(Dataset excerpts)
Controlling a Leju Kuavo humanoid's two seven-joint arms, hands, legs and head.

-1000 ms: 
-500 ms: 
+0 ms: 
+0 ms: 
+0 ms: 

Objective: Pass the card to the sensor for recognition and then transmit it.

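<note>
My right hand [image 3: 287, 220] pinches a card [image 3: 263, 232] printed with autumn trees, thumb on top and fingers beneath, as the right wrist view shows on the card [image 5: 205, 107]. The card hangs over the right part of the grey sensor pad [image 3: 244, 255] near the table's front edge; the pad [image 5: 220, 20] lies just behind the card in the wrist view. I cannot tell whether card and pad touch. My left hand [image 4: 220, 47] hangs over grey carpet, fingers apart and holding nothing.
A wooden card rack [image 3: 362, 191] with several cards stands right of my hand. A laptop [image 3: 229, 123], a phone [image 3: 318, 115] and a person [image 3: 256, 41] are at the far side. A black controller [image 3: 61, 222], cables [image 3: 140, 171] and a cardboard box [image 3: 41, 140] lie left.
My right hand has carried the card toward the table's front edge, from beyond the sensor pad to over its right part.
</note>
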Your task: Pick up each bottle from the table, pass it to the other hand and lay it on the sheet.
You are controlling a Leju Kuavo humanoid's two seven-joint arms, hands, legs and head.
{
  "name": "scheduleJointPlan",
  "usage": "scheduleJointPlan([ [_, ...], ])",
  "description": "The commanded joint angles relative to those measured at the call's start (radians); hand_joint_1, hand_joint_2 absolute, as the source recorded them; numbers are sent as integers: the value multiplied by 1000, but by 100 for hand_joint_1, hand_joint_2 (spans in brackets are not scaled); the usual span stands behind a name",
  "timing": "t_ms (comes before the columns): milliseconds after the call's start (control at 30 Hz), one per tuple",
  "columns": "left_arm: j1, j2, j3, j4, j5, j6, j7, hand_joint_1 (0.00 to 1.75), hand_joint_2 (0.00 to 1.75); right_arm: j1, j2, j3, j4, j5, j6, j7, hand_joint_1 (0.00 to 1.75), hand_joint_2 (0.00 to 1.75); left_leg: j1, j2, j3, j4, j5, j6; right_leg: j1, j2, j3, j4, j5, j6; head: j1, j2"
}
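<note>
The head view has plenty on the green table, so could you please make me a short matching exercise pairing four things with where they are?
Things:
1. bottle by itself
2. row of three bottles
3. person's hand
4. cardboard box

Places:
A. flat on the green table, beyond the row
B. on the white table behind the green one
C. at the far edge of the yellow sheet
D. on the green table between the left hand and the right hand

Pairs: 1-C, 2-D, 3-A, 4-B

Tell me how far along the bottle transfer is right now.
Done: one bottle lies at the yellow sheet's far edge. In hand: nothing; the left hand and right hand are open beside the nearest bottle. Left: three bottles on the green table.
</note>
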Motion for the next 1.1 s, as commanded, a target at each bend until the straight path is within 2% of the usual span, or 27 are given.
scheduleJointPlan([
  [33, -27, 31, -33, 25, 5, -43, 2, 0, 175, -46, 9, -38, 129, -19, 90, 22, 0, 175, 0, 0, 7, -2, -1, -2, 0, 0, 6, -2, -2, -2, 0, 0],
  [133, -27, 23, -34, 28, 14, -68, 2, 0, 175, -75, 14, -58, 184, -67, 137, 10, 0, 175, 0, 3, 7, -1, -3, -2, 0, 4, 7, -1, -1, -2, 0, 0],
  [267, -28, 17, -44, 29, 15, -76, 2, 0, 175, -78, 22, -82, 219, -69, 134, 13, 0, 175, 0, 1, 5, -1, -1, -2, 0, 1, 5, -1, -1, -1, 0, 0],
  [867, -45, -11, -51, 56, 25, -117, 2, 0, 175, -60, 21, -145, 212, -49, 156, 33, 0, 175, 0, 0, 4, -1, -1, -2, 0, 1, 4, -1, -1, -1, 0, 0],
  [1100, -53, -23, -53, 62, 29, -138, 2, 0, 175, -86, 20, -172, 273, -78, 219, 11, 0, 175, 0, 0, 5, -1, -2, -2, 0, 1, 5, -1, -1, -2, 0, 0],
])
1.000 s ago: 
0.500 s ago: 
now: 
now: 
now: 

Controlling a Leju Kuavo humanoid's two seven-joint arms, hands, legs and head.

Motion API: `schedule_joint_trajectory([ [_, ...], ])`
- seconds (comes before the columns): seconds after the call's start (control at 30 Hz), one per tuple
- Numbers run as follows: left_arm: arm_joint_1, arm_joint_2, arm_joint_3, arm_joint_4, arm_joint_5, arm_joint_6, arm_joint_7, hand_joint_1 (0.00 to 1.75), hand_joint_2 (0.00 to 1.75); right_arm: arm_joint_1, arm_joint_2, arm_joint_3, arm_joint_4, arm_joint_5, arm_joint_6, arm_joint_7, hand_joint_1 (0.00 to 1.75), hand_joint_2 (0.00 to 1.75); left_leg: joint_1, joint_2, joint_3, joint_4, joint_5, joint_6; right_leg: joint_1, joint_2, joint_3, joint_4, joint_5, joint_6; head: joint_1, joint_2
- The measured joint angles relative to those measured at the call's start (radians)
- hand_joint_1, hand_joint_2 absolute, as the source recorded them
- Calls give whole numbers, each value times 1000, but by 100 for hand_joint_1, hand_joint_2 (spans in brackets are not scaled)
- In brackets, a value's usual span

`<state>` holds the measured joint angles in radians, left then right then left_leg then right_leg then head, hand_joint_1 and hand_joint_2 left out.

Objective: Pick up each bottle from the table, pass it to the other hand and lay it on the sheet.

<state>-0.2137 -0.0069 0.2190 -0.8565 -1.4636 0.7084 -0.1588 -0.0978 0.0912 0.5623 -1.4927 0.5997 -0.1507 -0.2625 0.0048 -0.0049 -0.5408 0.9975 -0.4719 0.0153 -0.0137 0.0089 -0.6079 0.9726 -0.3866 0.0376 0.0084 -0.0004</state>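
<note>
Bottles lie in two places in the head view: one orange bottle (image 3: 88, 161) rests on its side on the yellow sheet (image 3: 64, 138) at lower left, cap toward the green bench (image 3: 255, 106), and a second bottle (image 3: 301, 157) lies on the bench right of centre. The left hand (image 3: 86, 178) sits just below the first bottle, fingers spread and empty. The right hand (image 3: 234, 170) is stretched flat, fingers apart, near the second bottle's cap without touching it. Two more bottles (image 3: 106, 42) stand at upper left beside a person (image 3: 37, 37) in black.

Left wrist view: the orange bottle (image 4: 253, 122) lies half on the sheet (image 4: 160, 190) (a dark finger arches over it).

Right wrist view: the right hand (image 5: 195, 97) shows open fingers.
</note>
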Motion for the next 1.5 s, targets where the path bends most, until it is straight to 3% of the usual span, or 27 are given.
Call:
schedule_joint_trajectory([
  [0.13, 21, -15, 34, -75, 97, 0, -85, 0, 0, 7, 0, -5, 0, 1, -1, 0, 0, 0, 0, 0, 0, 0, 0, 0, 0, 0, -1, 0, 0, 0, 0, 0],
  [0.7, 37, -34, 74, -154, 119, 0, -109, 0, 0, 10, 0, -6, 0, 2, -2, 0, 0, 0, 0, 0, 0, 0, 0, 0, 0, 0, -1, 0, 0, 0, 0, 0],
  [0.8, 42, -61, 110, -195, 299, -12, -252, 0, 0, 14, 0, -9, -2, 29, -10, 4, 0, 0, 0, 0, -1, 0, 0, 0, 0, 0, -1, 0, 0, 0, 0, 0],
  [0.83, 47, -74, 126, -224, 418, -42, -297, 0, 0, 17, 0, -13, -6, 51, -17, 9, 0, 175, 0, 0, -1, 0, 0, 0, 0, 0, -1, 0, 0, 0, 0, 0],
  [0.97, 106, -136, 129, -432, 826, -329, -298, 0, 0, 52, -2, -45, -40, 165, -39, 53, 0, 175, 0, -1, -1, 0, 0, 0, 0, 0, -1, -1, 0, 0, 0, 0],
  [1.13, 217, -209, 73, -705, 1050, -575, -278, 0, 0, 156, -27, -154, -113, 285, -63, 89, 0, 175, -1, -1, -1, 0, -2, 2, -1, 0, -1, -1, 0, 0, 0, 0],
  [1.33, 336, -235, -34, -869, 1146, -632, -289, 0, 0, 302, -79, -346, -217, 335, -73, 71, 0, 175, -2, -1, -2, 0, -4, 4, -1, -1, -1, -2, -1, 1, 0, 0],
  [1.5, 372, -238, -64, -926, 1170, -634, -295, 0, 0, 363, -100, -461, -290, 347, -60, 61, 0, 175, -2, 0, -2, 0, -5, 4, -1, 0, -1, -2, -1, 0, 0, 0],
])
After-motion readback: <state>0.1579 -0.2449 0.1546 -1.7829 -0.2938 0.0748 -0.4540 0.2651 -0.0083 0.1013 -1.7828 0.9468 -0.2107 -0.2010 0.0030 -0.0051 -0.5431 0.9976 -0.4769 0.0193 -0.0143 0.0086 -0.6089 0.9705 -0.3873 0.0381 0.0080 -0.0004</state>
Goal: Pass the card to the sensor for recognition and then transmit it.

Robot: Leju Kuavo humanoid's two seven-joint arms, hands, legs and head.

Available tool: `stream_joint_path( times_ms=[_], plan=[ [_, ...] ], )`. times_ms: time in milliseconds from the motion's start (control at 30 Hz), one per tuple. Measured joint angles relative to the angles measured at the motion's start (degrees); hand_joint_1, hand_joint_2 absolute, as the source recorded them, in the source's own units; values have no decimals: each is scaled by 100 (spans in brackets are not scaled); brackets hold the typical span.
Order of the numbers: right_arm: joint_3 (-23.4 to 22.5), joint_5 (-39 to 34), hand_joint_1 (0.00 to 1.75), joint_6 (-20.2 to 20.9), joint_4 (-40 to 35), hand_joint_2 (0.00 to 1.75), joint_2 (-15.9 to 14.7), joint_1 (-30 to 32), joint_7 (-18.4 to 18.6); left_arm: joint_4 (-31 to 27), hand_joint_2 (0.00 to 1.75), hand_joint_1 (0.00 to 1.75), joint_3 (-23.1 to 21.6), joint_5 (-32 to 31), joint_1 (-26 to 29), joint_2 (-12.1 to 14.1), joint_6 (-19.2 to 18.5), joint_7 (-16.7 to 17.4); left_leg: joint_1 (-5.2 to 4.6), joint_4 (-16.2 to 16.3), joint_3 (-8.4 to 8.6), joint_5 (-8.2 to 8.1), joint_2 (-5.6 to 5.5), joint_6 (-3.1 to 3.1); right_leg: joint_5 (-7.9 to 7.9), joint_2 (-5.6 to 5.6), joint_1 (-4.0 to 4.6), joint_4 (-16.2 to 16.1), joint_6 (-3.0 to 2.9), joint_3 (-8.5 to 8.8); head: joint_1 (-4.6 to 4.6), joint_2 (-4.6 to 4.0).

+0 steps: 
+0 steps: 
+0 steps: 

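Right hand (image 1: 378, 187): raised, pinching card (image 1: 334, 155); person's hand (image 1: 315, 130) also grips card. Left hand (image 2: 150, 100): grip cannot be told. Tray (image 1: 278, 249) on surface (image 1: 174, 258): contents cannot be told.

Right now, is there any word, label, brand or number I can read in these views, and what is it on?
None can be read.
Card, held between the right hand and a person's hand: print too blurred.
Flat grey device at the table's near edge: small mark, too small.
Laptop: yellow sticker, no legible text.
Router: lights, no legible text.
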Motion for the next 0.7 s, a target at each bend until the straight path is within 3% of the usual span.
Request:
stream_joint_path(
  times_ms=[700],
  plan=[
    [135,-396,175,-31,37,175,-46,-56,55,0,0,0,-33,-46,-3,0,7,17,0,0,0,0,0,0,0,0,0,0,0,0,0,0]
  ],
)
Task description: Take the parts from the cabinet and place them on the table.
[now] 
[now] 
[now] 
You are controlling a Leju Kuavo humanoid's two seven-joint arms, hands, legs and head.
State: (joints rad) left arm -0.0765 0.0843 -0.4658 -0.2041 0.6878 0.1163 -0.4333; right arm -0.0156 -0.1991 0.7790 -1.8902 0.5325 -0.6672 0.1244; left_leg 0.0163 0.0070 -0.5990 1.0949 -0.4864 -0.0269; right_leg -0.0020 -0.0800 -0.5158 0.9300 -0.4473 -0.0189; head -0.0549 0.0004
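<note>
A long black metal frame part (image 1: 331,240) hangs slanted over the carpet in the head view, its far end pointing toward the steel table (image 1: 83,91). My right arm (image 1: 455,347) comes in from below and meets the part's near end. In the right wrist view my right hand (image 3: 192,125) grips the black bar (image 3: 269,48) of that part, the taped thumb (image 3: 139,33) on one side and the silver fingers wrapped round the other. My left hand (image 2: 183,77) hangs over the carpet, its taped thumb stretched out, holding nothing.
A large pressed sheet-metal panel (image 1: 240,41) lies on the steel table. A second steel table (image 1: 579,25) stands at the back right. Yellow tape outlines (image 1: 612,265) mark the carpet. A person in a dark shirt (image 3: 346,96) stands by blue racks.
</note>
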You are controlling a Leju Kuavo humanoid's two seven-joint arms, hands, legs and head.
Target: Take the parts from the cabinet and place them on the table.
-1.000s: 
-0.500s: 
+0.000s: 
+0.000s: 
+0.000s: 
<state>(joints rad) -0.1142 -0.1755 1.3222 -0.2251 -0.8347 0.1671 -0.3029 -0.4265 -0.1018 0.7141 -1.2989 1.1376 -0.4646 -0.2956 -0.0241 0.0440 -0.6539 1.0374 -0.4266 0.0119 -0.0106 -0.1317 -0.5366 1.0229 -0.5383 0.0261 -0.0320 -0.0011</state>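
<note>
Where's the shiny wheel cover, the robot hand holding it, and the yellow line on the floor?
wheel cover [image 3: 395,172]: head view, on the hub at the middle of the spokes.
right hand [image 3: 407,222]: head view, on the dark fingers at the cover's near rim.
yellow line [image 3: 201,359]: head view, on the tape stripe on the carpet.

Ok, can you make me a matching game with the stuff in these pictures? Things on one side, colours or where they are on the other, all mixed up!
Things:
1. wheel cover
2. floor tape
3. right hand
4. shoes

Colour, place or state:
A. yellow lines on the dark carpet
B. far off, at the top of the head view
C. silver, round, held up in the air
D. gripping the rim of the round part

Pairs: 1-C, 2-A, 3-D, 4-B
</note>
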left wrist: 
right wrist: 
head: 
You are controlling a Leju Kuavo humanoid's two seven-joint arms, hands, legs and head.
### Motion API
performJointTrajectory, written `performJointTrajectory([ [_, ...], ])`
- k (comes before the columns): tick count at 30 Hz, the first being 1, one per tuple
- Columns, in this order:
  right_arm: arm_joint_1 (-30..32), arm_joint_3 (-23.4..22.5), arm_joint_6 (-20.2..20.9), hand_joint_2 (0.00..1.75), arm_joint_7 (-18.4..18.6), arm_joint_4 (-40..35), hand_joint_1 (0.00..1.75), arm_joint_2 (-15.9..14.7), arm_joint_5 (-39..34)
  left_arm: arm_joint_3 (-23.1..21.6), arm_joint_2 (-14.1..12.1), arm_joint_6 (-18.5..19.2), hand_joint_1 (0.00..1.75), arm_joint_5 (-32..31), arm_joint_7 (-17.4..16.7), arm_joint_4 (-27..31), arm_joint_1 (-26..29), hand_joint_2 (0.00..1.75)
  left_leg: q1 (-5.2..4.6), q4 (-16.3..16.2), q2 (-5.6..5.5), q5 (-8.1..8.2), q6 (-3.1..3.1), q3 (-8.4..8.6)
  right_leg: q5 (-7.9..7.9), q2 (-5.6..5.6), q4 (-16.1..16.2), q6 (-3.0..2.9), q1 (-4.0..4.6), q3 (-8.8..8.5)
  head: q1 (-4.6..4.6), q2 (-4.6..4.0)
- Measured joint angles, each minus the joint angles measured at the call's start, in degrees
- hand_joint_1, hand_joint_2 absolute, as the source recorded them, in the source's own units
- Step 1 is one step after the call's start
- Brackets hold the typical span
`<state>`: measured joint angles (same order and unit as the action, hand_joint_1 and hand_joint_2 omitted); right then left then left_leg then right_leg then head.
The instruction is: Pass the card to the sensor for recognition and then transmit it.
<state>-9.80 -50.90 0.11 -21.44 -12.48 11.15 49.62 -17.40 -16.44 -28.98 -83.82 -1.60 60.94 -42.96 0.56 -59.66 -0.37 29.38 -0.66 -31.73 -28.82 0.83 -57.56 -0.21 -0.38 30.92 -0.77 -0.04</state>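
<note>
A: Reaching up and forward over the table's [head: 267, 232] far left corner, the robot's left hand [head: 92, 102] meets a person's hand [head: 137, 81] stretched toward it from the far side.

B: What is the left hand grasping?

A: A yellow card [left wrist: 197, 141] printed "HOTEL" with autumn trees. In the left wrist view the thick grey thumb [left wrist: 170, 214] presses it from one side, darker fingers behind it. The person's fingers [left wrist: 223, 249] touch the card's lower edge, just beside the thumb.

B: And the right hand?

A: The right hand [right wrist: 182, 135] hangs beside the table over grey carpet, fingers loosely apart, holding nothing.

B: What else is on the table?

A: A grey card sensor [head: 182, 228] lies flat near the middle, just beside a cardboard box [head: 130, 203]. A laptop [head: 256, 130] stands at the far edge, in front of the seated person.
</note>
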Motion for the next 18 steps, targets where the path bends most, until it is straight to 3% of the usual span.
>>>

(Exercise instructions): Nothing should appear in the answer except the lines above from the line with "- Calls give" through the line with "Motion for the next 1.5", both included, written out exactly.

(Result of this exercise):
- Calls give whole numbers, each value times 1000, but by 100 for hand_joint_1, hand_joint_2 (spans in brackets are not scaled)
- In brackets, a value's usual span

`<state>` holds the measured joint angles in radians, left then right then left_leg then right_leg then head, hand_joint_1 and hand_joint_2 left out.

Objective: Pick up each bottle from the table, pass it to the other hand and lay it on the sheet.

<state>-0.2137 -0.0069 0.2190 -0.8565 -1.4636 0.7084 -0.1588 -0.0978 0.0912 0.5623 -1.4927 0.5997 -0.1507 -0.2625 0.0048 -0.0049 -0.5408 0.9975 -0.4719 0.0153 -0.0137 0.0089 -0.6079 0.9726 -0.3866 0.0376 0.0084 -0.0004</state>
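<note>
Bottles lie in two places in the head view: one orange bottle (image 3: 88, 161) rests on its side on the yellow sheet (image 3: 64, 138) at lower left, cap toward the green bench (image 3: 255, 106), and a second bottle (image 3: 301, 157) lies on the bench right of centre. The left hand (image 3: 86, 178) sits just below the first bottle, fingers spread and empty. The right hand (image 3: 234, 170) is stretched flat, fingers apart, near the second bottle's cap without touching it. Two more bottles (image 3: 106, 42) stand at upper left beside a person (image 3: 37, 37) in black.

Left wrist view: the orange bottle (image 4: 253, 122) lies half on the sheet (image 4: 160, 190) (a dark finger arches over it).

Right wrist view: the right hand (image 5: 195, 97) shows open fingers.
</note>
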Motion for the next 1.5 s, targets where the path bends most, until it is straight to 3% of the usual span, or 27 are given.

This exercise has been answered in full.